Detailed Notes on Human Genetics and Laws of Inheritance

Human Genetics IV

• Focus on Laws of Inheritance
• Presented by Silvana Gaudieri, BSc (Hons), PhD, School of Human Sciences, UWA

Key Topics Recap:

• Understanding of replication: mitosis and meiosis
• Transfer of information related to DNA structure, transcription, and translation as per Chapter 1, 9.1-9.2, 10, and 11 of "Human Genetics" (Lewis, 12th Ed)

Genetic Lectures Themes:

• Structure and function of genomes, chromosomes, DNA, and genes
• Mechanisms of replication and mutations
• Reproductive processes: meiosis, recombination, chromosome number variation
• Laws of inheritance focusing on monogenic disorders and pedigrees
• Genetic variation reflecting evolutionary diversity
• Application of genetic principles in society including personalized medicine

Genotype and Phenotype Dynamics:

• Genotype: genetic constitution impacting traits
• Monogenic disorders (simple traits)
• Complex disorders (polygenic traits)
• Neutral mutations (no effect on phenotype)
• Phenotype: observable characteristics influenced by genotype and environment
• Mutations can be:
• Fully penetrant (all carriers show traits)
• Partially penetrant (some carriers show traits)
• Dominant and recessive categories determined based on expression

Mendel’s Study of Inheritance:

• Traits acquired through genetic transmission from parents
• Gregor Mendel (1822-1884) is acknowledged as the "Father of Genetics"
• Focused on traits in pea plants and developed predictive models for inheritance
• Mendel's Laws:
• Law of Dominance: Dominant traits mask recessive ones
• Law of Segregation: Alleles segregate independently during gamete formation
• Law of Independent Assortment: Genes independently assort into gametes

Dominance and Recessive Alleles:

• Observed traits in plant hybrids (Aa) showed dominance (Tall = T, Short = t)
• Homozygotes (TT, tt) lead to clear dominance or recessiveness
• Genetic crosses analyzed through Punnett Squares to predict offspring genotype and phenotype proportions

Punnett Squares:

• Used to visualize possible offspring genotypes from parental alleles
• Example: Cross of Aa x Aa reveals ratios:
• Genotypes: AA (1/4), Aa (1/2), aa (1/4)
• Phenotypes: Dominant (3/4) vs Recessive (1/4)

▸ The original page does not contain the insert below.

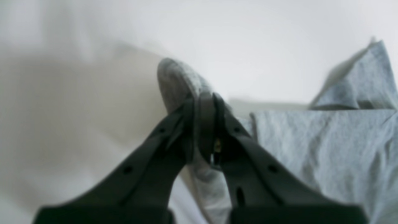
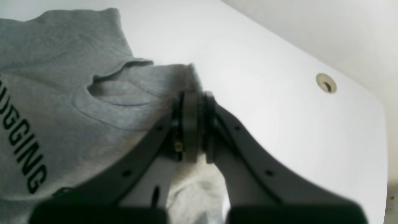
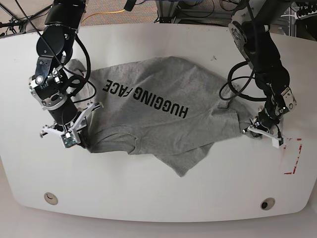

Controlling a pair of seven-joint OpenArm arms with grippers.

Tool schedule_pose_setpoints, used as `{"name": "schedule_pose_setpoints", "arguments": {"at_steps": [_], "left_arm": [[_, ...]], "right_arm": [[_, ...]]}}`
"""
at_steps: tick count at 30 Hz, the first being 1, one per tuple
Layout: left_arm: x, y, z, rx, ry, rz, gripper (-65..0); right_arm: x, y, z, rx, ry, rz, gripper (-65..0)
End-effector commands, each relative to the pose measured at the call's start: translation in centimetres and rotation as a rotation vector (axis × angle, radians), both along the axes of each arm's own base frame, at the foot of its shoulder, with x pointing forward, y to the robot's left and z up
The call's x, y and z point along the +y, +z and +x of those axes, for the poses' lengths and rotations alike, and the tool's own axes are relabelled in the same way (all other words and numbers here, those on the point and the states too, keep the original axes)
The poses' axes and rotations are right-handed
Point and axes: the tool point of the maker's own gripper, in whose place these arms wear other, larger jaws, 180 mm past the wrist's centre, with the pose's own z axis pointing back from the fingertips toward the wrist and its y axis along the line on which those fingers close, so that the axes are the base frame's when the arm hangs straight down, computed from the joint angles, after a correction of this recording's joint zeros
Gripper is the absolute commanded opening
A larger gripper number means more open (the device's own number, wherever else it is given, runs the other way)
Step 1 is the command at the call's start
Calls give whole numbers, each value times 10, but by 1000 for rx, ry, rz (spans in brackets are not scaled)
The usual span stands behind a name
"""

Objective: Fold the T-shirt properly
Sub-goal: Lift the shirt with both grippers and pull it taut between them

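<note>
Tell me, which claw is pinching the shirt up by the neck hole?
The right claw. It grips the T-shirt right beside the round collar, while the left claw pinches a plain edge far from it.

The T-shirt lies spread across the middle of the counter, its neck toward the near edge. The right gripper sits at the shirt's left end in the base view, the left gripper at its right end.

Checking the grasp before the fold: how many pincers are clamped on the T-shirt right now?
2. The left pincer is shut on a fabric edge of the T-shirt; the right pincer is shut on the shoulder beside the collar.
</note>
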Motion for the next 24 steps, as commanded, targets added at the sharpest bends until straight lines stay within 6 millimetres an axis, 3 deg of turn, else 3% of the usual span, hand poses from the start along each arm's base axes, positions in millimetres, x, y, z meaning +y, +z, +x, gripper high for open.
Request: {"name": "schedule_pose_setpoints", "arguments": {"at_steps": [1, 3, 9, 12, 16, 18, 24], "left_arm": [[15, 41, 14, -92, 5, 57, -650], [15, 58, 16, -126, -21, 87, -650], [19, 111, 16, -191, -101, 205, -650], [21, 139, 19, -236, -103, 247, -650], [24, 185, 24, -308, -92, 304, -650], [28, 217, 25, -355, -79, 343, -650], [44, 288, 24, -459, -39, 442, -650]], "right_arm": [[-9, 34, 17, -103, -20, -3, -650], [-11, 38, 23, -113, -24, 0, -650], [-18, 76, 45, -187, -51, -54, -650], [-22, 102, 58, -246, -76, -97, -650], [-10, 136, 73, -312, -58, -163, -650], [-18, 163, 79, -361, -81, -198, -650], [-20, 224, 88, -468, -101, -246, -650]]}}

Mendelian Segregation Ratios:

• Derived from various genetic crosses involving homozygotes and heterozygotes
• Ratios showcase predictable inheritance outcomes under Mendelian rules

Monogenic Disorders:

• Caused by mutations in a single gene, with diseases classified based on inheritance patterns:
• Autosomal Dominant: Needs one affected allele (e.g., Huntington’s disease)
• Autosomal Recessive: Affected only if at least two recessives are inherited (e.g., Cystic fibrosis)
• X-linked Dominant: Father’s affected allele always passed to daughter (e.g., Rett syndrome)
• X-linked Recessive: Affected males display disorder; daughter may be carriers (e.g., Hemophilia A)

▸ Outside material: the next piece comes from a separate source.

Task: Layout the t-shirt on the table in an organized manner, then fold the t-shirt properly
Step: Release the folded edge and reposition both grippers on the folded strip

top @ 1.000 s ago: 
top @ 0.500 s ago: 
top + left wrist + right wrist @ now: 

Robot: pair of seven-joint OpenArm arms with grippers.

Pedigrees in Monogenic Disorders:

• Visual representation of inheritance patterns in families
• Carriers are often indicated in pedigrees without showing symptoms

Example Pedigrees:

• Analyze risk in family lines for dominant and recessive traits
• Consideration of history of traits can inform healthcare approaches

Factors Affecting Expression:

• Variability in phenotype expression includes environmental influences and genetic modifiers
• Understanding incomplete penetrance can help guide genetic counseling

Recent Advances:

• Genome sequencing assists in identifying mutations and understanding inheritance mechanisms
• Increased knowledge of gene-phenotype relationships enhances clinical applications.